== Problem description ==
Copy out each line below verbatim, skipping any picture.
——
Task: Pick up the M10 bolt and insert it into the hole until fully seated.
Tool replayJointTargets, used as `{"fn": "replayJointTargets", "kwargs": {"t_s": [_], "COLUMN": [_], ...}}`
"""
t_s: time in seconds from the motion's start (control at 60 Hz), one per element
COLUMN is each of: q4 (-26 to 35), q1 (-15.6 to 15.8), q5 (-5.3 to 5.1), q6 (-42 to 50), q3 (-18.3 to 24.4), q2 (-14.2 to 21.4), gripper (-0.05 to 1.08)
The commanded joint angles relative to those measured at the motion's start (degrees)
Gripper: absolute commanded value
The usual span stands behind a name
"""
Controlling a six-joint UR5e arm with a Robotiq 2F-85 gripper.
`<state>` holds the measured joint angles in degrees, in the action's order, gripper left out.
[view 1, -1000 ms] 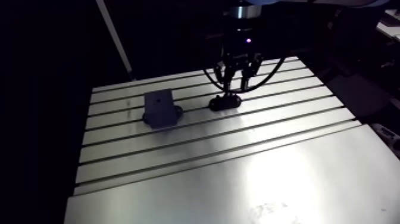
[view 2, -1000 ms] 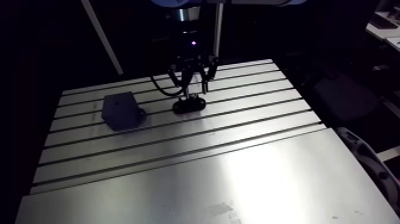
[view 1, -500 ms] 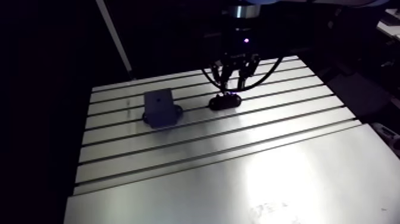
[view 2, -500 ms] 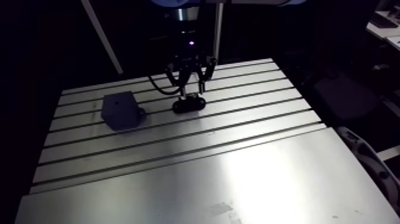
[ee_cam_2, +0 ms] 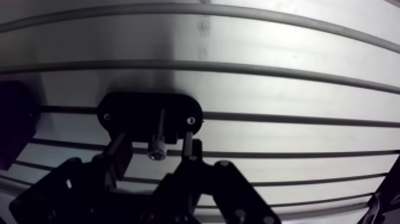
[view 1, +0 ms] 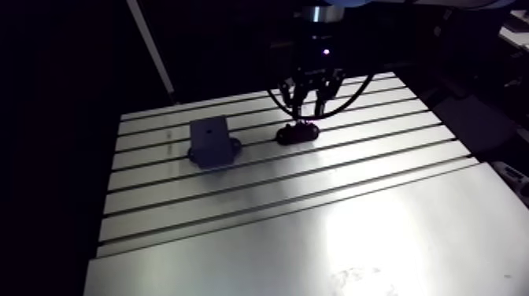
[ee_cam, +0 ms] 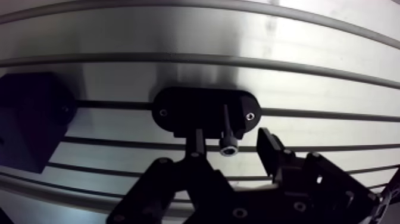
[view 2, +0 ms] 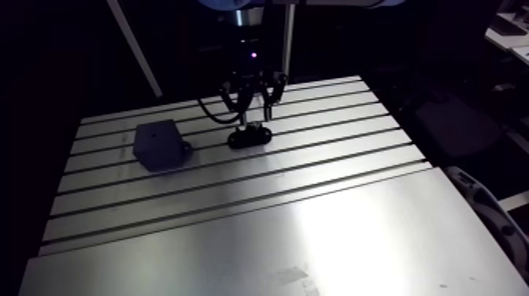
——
== Worked solution ==
Task: Pick up the M10 bolt and insert it into the hole until fully seated.
Tool replayJointTargets, used as `{"fn": "replayJointTargets", "kwargs": {"t_s": [_], "COLUMN": [_], ...}}`
"""
t_s: time in seconds from the motion's start (control at 60 Hz), one per element
COLUMN is each of: q4 (-26 to 35), q1 (-15.6 to 15.8), q5 (-5.3 to 5.1), q6 (-42 to 50), q3 (-18.3 to 24.4), q2 (-14.2 to 21.4), gripper (-0.05 to 1.08)
The commanded joint angles relative to those measured at the motion's start (degrees)
Gripper: absolute commanded value
The usual span stands behind a name
"""
Controlling a six-joint UR5e arm with a Robotiq 2F-85 gripper.
`<state>` holds the measured joint angles in degrees, in the action's order, gripper left out.
[view 1, -1000 ms] 
[view 2, -1000 ms] 
[view 1, -500 ms] 
[view 2, -500 ms] 
[ee_cam_2, +0 ms] 
[view 1, +0 ms] 
[ee_cam, +0 ms] 
[view 2, +0 ms] 

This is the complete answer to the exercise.